*DIRECTIONS*
Determine how many lines in this listing contain the word "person" and report that number by itself.

======== PROVIDED ENTRIES ========

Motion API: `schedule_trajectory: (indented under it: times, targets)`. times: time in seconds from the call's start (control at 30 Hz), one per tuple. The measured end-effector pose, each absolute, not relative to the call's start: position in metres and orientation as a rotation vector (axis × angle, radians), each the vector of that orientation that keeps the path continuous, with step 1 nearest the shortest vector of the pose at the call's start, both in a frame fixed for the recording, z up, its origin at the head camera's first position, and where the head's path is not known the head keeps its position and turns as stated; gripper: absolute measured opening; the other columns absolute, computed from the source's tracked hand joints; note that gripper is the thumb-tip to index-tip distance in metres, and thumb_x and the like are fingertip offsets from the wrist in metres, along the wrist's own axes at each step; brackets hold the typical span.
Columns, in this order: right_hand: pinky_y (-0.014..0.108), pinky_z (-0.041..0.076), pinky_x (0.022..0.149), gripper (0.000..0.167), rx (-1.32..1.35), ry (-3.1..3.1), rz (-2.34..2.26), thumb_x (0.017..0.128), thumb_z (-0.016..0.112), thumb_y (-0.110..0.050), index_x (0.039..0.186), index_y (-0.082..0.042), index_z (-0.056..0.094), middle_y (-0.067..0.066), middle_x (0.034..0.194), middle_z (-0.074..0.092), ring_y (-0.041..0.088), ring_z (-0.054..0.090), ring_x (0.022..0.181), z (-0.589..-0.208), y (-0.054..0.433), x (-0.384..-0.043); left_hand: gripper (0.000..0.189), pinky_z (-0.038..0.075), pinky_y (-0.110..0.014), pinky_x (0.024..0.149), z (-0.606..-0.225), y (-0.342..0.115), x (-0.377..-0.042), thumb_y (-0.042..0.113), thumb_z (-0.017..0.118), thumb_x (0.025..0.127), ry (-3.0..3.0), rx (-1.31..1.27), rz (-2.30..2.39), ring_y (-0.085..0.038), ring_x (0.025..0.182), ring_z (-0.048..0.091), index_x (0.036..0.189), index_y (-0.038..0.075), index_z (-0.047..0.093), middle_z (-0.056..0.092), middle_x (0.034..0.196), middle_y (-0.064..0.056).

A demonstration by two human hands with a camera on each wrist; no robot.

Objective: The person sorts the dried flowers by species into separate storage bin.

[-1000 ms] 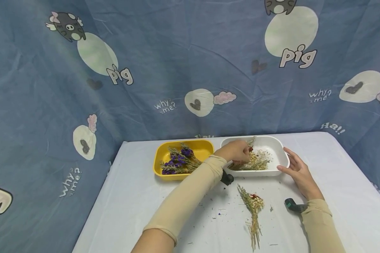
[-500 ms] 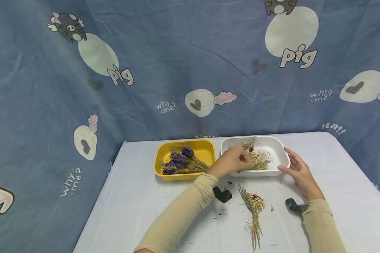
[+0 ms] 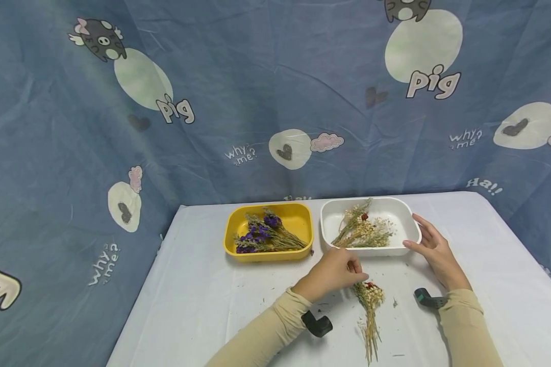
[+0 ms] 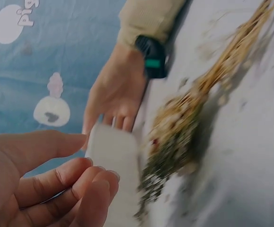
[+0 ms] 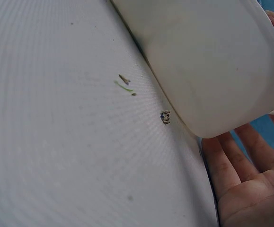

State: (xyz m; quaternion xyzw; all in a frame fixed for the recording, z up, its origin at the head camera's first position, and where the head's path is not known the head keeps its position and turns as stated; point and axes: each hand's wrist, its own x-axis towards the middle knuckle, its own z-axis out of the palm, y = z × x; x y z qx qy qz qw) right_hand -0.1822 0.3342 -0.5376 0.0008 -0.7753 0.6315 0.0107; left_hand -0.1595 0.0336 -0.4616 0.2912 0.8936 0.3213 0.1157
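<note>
My left hand (image 3: 332, 272) hovers over the flower heads of a dried-flower bunch (image 3: 370, 300), fingers loosely bent and holding nothing. That bunch, with cream and red blooms and green sprigs, lies on the table, its stems towards me. In the left wrist view the bunch (image 4: 174, 127) is blurred beside the left hand (image 4: 56, 179). My right hand (image 3: 433, 255) touches the right end of a white tray (image 3: 399, 234), thumb near the front corner and fingers along the side. In the right wrist view the straight fingers (image 5: 226, 161) rest against the tray's outer wall (image 5: 207, 71).
Inside the white tray lie more dried flowers (image 3: 358, 229), cream with a red bloom. To its left stands a yellow tray (image 3: 303, 219) with purple dried flowers (image 3: 261, 229). Plant bits (image 5: 124, 79) are scattered on the white cloth (image 3: 188, 306). A patterned blue curtain (image 3: 239, 92) hangs behind.
My left hand has come out of the white tray and moved towards me, over the bunch on the table. The right hand stays at the tray's end.
</note>
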Motion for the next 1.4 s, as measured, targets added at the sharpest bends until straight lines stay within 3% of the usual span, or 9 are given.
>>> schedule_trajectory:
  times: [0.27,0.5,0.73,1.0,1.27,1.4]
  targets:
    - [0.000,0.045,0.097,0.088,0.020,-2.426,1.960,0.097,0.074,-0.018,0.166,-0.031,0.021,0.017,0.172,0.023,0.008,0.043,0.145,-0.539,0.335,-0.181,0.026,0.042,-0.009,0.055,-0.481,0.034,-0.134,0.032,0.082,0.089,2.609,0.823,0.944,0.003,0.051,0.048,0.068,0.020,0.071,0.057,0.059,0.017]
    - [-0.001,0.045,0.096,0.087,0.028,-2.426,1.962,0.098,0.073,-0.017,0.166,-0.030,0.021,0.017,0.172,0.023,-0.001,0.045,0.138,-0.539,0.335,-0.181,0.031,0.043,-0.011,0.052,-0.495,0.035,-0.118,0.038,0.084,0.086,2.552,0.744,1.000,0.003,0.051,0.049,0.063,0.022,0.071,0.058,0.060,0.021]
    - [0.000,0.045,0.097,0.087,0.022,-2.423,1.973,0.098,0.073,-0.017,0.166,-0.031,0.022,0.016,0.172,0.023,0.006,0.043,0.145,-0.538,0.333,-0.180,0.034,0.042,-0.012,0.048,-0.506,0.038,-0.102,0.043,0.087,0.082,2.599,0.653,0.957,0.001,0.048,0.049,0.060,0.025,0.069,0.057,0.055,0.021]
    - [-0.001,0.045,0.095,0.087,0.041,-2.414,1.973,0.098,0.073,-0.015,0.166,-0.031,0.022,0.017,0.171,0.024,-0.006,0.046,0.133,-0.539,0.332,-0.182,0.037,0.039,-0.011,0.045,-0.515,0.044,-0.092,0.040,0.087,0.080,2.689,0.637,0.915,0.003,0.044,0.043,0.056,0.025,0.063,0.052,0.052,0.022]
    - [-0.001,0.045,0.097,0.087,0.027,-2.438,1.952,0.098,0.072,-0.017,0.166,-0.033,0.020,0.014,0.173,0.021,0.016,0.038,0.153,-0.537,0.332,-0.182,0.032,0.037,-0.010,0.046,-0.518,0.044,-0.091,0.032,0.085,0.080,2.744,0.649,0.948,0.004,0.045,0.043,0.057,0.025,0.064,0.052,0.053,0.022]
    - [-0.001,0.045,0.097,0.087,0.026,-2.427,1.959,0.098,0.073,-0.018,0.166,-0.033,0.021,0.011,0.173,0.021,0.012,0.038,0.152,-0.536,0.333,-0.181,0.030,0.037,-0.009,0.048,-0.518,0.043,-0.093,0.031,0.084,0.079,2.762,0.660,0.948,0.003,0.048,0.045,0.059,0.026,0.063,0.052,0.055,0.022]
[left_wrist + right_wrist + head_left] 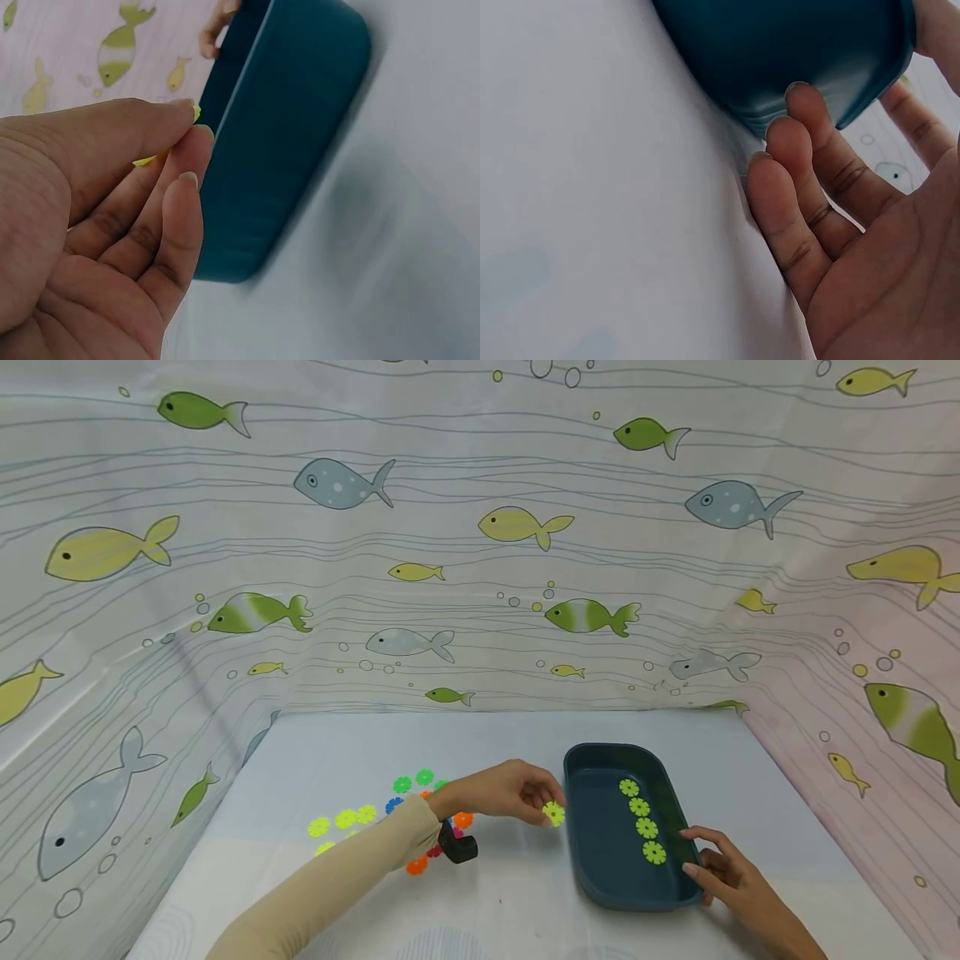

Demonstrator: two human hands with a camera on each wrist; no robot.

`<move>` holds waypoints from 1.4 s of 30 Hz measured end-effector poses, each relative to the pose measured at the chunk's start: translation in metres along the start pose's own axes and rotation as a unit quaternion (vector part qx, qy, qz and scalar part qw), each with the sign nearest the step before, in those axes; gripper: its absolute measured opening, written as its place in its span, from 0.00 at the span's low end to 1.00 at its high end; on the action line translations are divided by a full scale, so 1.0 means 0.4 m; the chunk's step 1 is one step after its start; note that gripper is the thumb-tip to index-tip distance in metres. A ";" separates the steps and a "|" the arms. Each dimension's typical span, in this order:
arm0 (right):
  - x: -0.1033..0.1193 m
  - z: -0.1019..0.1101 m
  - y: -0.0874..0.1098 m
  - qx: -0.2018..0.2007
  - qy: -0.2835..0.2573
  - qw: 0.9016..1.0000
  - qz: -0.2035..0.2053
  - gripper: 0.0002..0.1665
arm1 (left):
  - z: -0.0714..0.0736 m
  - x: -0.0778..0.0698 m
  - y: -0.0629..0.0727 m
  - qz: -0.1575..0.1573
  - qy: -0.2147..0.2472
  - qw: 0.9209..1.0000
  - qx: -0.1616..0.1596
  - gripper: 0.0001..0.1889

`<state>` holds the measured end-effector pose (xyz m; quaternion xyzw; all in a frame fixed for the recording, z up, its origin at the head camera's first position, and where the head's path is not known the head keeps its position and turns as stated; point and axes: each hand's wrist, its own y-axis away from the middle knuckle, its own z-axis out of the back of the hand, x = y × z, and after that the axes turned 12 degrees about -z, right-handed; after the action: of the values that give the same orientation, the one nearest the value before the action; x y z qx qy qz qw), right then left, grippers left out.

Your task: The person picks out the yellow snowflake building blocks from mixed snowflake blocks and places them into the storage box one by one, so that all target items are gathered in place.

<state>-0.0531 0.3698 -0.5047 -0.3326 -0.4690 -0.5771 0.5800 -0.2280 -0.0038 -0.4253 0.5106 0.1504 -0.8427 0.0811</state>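
My left hand [517, 793] pinches a yellow flower-shaped disc [554, 814] between thumb and fingertips, just left of the dark teal tray [588, 881]. In the left wrist view only slivers of the disc [145, 161] show between the fingers, in front of the tray's outer wall [277, 135]. On the tray's floor several more yellow discs [647, 828] lie in a row. At the tray's near right corner my right hand [731, 881] grips the rim, with its other fingertips [772, 180] against or close beside the outside wall.
Left of the tray, yellow discs [346, 819], green discs [402, 785], blue discs [393, 805] and orange discs [416, 866] lie on the white table [517, 910], partly hidden by the left forearm. A fish-printed sheet [480, 610] surrounds the table at back and sides.
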 end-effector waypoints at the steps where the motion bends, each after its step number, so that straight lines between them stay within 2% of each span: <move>1: 0.000 0.000 0.000 -0.001 -0.001 1.000 -0.005 0.30 | -0.002 -0.001 -0.004 -0.003 0.001 1.000 0.002 0.15; 10: -0.003 0.000 -0.002 0.004 -0.012 1.000 -0.006 0.29 | -0.018 -0.012 -0.048 -0.016 -0.001 1.000 0.020 0.18; 20: -0.006 0.003 -0.009 0.019 -0.018 0.999 0.027 0.30 | -0.050 -0.018 -0.098 -0.027 0.025 0.999 0.034 0.18; 31: -0.010 0.004 -0.007 0.013 -0.010 1.000 0.017 0.29 | -0.095 -0.017 -0.169 -0.039 0.023 0.997 0.056 0.17; 39: -0.014 0.007 -0.008 0.011 -0.010 1.000 0.018 0.29 | -0.118 -0.010 -0.205 -0.031 0.032 0.996 0.075 0.18; 42: -0.009 0.007 -0.008 0.007 -0.010 1.000 -0.005 0.29 | -0.124 -0.003 -0.218 -0.029 0.035 0.996 0.082 0.19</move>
<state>-0.0563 0.3734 -0.5076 -0.3318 -0.4805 -0.5729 0.5752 -0.2113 0.0951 -0.4308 0.5399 0.0978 -0.8360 0.0090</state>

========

*ANSWER SECTION*
2